With regards to cosmetics, it’s time to talk about how this game looks. Is it lazy to say this game reminds me of Adventure Time? Well, it does.

It’s not a total rip-off of Pendleton Ward’s animated series, but it’s a seriously close homage. This is fine by me, as it means the characters you run into and the levels you’re skating through are vibrant. This vibrancy actually helps with the gameplay, as bright purple crystals, neon green puddles of sludge and bright yellow billboards held aloft by giant bees make the game very ‘readable’.

The art style also makes customising your character really enjoyable too. As realism isn’t the aim of the game, you’ll find the options available to you when making your avatar numerous. I managed to make myself a zombie-looking fella, but the options are plentiful. A burly lumberjack wearing a dress? A punk-rock alien with a hijab? You can if you want.

The game moves as well as it looks. On the Switch, I had a steady framerate and load times never bothered me. Restarting a level is near-instantaneous, which is good because you’ll be doing it a lot! There’s also an interesting stylistic choice applied to how the story characters animate. They all move at a reduced frame rate, making them look intentionally ‘jerky’ in their movement. Some may find it offputting, but I quite liked it and felt it fitted in with the general ‘kooky’ vibe of the characters, setting and story as a whole.

The story itself is really not important, though some of the writing is enjoyable. It boils down to there being some skate gods that you need to prove yourself to. Complete the levels and challenges to earn their respect. Become the Skate Wizard. It’s very silly and not likely to sway anyone’s enjoyment of this game one way or the other.

It deserves some props for helping ​​OlliOlli World maintain a strong ‘vibe’ though. What helps more than this interstitial text between levels is the soundtrack.

Welcome to Radlandia
Welcome to Radlandia

In short – it’s dope. I believe that’s how the characters in the game would describe it…

I did some Googling, and there’s apparently 32 songs within ​​OlliOlli World and they’re all pretty similar. If you’ve ever stumbled across one of those ‘lo-fi beats to study to’ on Youtube channels, you’ll know the sort of chilled-out tracks we’re talking about. They work really well when juxtaposed with the stress-inducing challenges you have to complete.

Longevity

With plenty of levels to get through ​​OlliOlli World should easily take you 4-5 hours if you just want to finish each level and get to the end of the story.

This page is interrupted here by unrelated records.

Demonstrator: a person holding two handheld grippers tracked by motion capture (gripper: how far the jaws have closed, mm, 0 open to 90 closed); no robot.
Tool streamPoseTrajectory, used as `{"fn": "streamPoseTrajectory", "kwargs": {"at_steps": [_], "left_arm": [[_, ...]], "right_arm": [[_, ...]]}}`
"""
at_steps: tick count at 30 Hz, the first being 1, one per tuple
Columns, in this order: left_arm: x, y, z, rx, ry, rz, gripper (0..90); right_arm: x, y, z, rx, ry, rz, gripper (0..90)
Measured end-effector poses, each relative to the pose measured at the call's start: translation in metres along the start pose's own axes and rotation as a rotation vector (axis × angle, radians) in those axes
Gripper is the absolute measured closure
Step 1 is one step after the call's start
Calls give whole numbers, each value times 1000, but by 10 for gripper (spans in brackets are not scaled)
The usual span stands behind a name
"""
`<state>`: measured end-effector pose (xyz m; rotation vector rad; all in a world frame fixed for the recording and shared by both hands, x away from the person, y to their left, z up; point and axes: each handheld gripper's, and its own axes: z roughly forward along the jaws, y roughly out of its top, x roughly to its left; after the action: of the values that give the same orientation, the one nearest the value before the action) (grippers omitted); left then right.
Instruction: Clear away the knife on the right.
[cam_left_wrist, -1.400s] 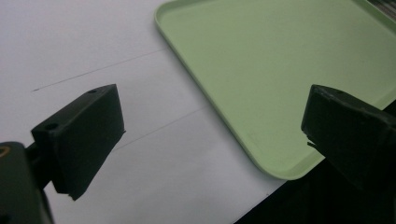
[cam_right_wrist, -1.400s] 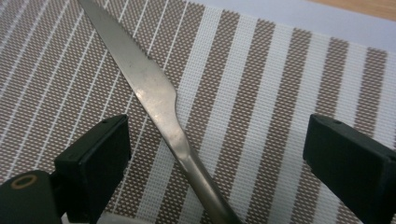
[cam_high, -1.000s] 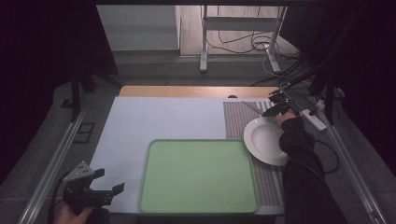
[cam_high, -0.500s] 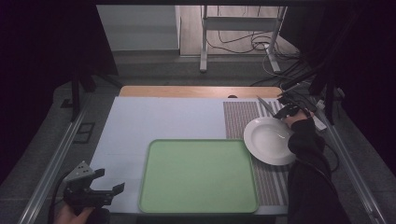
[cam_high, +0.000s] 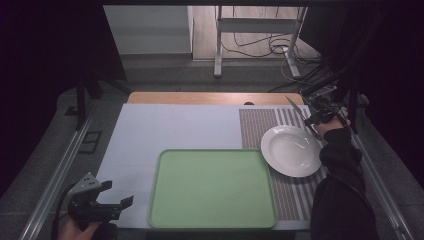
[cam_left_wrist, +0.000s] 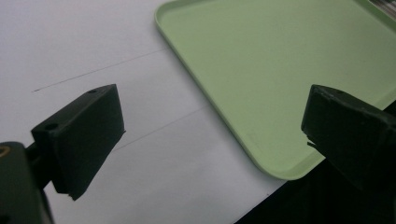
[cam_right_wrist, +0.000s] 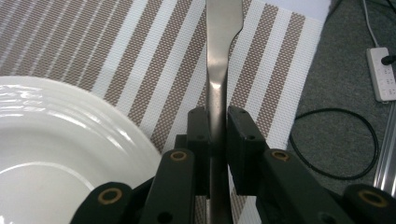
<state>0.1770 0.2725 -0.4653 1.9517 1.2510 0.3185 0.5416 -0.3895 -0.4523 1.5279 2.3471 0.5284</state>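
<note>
Flat steel cutlery handle (cam_right_wrist: 219, 56) clamped in right tongs (cam_right_wrist: 217, 140), having just closed on it.
Held above brown-and-white striped placemat (cam_right_wrist: 154, 70), just beside round white ceramic plate (cam_high: 291, 150); left tongs (cam_high: 116, 196) wide, near green plastic tray (cam_high: 212, 187) on worktop (cam_high: 175, 125).

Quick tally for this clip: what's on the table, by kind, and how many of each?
Tray, green: 1
Plate, white: 1
Striped placemat: 1
Metal utensil, clamped in the right gripper: 1
Total: 4
</note>
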Motion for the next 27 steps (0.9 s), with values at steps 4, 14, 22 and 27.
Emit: {"fn": "streamPoseTrajectory", "kwargs": {"at_steps": [4,14,22,27], "left_arm": [[0,0,0,-1,1,1,55],[-1,0,0,0,1,5,55],[-1,0,0,0,2,6,55],[-1,0,0,1,3,7,55]], "right_arm": [[4,-4,-11,3,17,-9,807],[30,-14,-28,0,75,-43,806],[61,-23,-31,5,103,-98,806],[83,-33,-34,11,122,-147,806]]}}
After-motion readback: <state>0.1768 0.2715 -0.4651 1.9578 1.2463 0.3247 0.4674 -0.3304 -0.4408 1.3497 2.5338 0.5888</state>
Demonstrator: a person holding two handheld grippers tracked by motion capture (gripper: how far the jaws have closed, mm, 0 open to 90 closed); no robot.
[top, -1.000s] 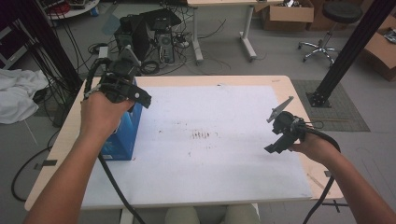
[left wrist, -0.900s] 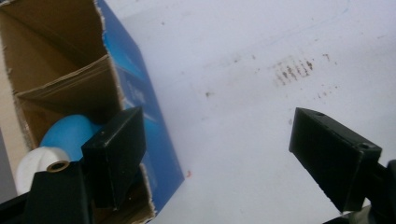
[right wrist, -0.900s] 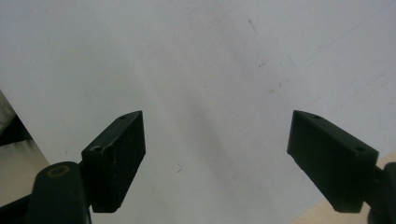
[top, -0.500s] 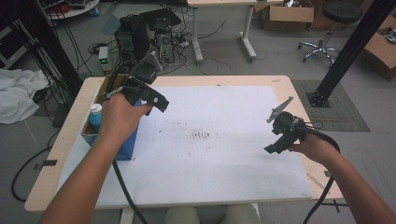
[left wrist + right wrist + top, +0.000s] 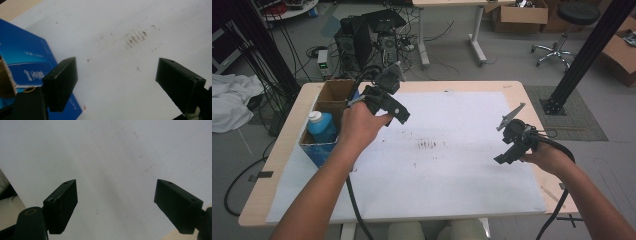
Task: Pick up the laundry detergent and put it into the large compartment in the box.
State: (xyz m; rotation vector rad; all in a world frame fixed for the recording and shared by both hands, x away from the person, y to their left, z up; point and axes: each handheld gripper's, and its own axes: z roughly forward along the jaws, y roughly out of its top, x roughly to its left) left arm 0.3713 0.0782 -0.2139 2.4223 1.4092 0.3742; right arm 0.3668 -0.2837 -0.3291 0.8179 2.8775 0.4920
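Observation:
A blue cardboard box (image 5: 318, 153) with brown open flaps stands at the table's left edge. A blue bottle with a white cap (image 5: 320, 127) stands upright in it. My left gripper (image 5: 401, 114) hovers just right of the box over the white sheet (image 5: 452, 170). Its jaws have just been opening and stand open with nothing between them. In the left gripper view the left gripper (image 5: 116, 63) looks down on the sheet, with the box's blue side (image 5: 25, 62) at its left. My right gripper (image 5: 506, 156) rests open near the sheet's right edge, its jaws (image 5: 116, 183) over bare paper.
Brown smudges (image 5: 429, 145) mark the sheet's middle. The wooden table edge (image 5: 512, 86) borders the sheet. Behind the table a computer tower (image 5: 357, 42) and cables sit on the floor. A black post (image 5: 582, 55) rises at the right, and white cloth (image 5: 232, 102) lies at the left.
My left hand has moved from over the box to the right and onto the sheet. The bottle in the box has come into sight. The right hand has kept still.

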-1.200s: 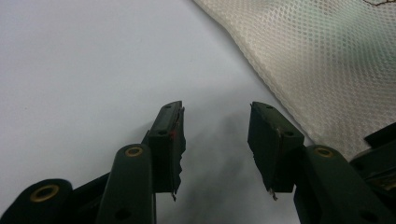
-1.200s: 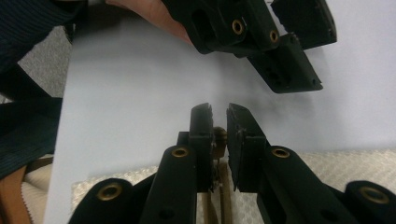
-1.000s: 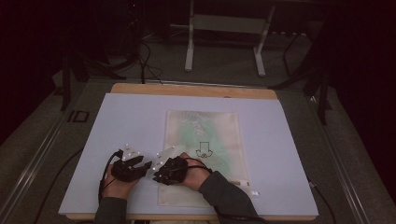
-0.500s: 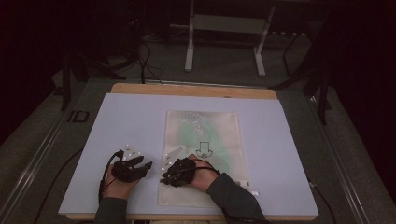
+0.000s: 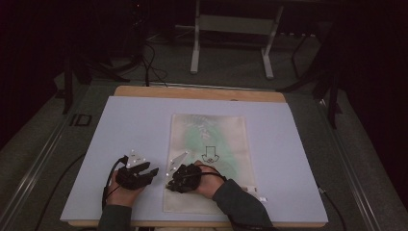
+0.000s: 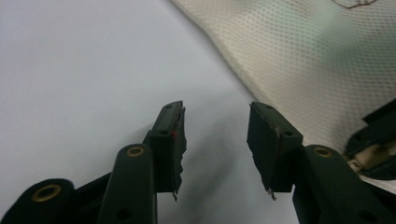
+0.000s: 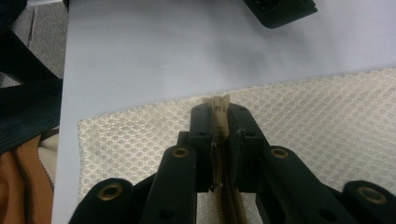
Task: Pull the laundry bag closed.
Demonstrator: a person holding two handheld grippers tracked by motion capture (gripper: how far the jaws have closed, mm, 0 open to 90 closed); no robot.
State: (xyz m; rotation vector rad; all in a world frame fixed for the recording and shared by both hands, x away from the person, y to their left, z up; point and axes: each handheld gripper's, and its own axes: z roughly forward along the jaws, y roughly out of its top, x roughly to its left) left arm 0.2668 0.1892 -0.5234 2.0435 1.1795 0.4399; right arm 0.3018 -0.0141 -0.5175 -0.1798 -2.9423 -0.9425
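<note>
While the person's two forearms come in from the near edge of the pale lilac table top (image 5: 144,120), the flat cream-coloured mesh bag (image 5: 211,144), printed with a green wash and a small dark outline drawing, lies on the right half of the board, its long side running away from the person. The right gripper (image 7: 218,114) sits at the bag's near left edge, low on the fabric. Its jaws have just been closing and now stand pressed together on the beige fabric zipper tab (image 7: 219,103), which pokes out between the tips; the zipper's teeth run back under the jaws along the mesh. The left gripper (image 6: 215,140) rests just beside the bag on the bare board, its jaws parted with nothing between them, tips pointing toward the bag's edge. In the high view the left gripper (image 5: 139,174) appears to lie on the board, though the dim light leaves that uncertain.
</note>
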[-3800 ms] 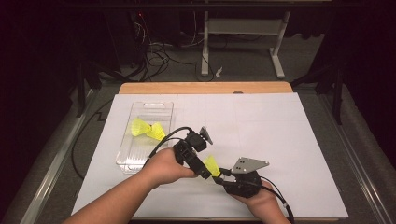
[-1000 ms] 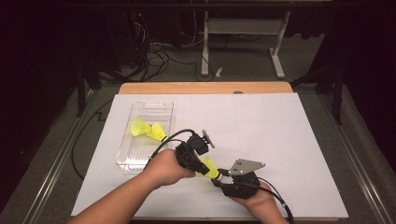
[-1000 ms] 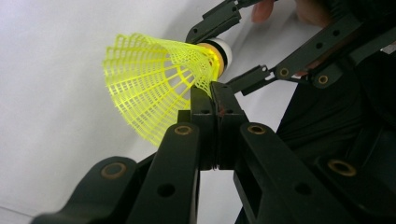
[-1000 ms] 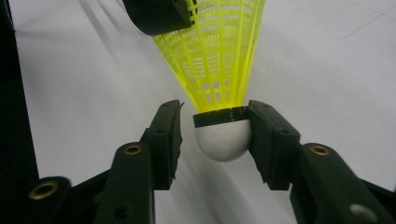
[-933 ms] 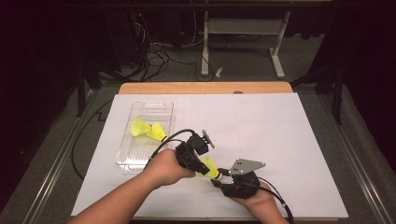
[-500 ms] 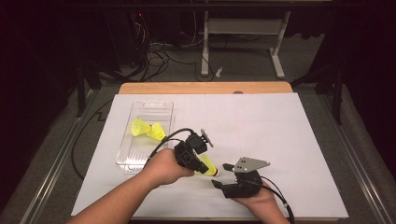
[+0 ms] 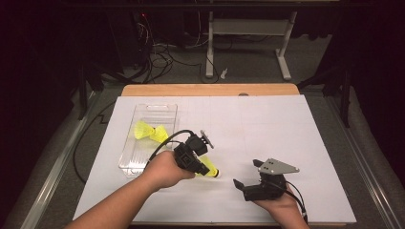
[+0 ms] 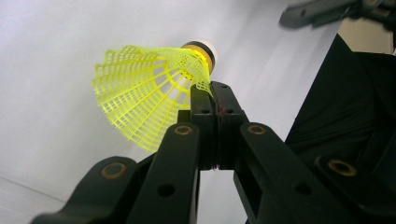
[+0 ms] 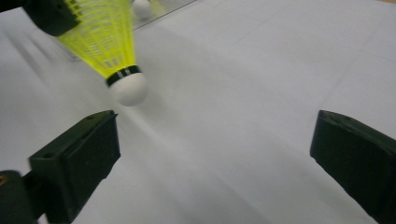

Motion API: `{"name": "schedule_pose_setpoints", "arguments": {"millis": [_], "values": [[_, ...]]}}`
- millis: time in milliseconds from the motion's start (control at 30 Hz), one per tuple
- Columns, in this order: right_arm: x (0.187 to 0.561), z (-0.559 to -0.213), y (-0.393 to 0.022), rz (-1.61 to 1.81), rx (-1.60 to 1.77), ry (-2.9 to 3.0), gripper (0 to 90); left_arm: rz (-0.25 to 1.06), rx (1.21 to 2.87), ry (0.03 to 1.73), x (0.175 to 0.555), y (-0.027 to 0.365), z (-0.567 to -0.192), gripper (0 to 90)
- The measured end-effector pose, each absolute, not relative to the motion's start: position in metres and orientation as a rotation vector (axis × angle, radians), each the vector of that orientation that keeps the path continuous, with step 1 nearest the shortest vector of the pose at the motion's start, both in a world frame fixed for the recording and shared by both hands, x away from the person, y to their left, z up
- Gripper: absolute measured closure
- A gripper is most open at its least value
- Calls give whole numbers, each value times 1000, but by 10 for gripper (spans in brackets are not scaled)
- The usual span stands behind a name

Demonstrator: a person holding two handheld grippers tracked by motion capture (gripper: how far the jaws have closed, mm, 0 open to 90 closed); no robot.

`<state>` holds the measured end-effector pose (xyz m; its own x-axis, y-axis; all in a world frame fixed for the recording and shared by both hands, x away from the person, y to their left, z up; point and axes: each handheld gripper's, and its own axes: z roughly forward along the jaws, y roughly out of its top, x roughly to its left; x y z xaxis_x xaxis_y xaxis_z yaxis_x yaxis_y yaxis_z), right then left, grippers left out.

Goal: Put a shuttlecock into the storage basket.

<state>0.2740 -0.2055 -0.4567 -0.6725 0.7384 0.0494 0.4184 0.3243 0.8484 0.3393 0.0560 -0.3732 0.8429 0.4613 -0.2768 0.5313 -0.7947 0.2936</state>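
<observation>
My left gripper (image 7: 202, 164) is shut on the rim of a yellow shuttlecock's (image 7: 209, 168) mesh skirt and holds it just above the white sheet, cork end toward the right. In the left gripper view the two jaws meet on the skirt's edge (image 8: 201, 83), and the shuttlecock (image 8: 144, 98) fans out to their left. My right gripper (image 7: 246, 172) stands a short way right of the cork. Its jaws have just been opening and now stand wide apart with nothing between them (image 9: 212, 140). The white cork (image 9: 129, 88) hangs just beyond that gripper's left jaw.
A clear plastic tray (image 7: 154, 108) lies at the left of the white sheet (image 7: 267, 124), with two yellow shuttlecocks (image 7: 149, 132) in it. The wooden table edge (image 7: 210, 89) runs along the far side. Cables and a desk frame stand on the dark floor beyond.
The right gripper let go of the shuttlecock's cork end, spread its jaws wide and drew back to the right. The left gripper kept its hold and barely moved.
</observation>
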Motion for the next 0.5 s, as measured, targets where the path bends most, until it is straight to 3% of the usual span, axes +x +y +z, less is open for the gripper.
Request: {"name": "schedule_pose_setpoints", "arguments": {"millis": [500], "values": [[263,-455,-261,1283,1111,2037,2,-247,2624,776,342,67,-371,891]]}}
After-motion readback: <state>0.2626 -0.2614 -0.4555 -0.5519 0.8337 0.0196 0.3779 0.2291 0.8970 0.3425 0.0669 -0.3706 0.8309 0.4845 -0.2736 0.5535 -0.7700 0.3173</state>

If you want to complete every challenge? I couldn’t begin to guess how long that’ll take. Then there’s the daily challenge you can take part in as well as an infinite level that you can use to practice.

Worth a mention is the fact there are two lots of DLC planned already too. So it’s fair to say that this game’s got plenty of life in it.

Final Thoughts

​​OlliOlli World is a game that definitely sticks the landing. Every aspect of the game works well in tandem, with the chill soundtrack offsetting the frustrating challenges and the simple control scheme going hand in hand with gameplay that’s difficult to master.

However you want to play ​​OlliOlli World, you’ll be satisfied. Looking for something laid back to make your way through? Ignore the challenges and have at it. Want a game that’ll really test your skills? ​​OlliOlli World is full of truly tough challenges that even the most ‘hardcore gamer’ will find a test.

On top of this there’s plans for DLC? That’s rad, dude. ​​OlliOlli World is arcade action at its finest. For this reason, it gets the Thumb Culture Gold Award. Gnarly.

Disclaimer: A code was received in order to write this review.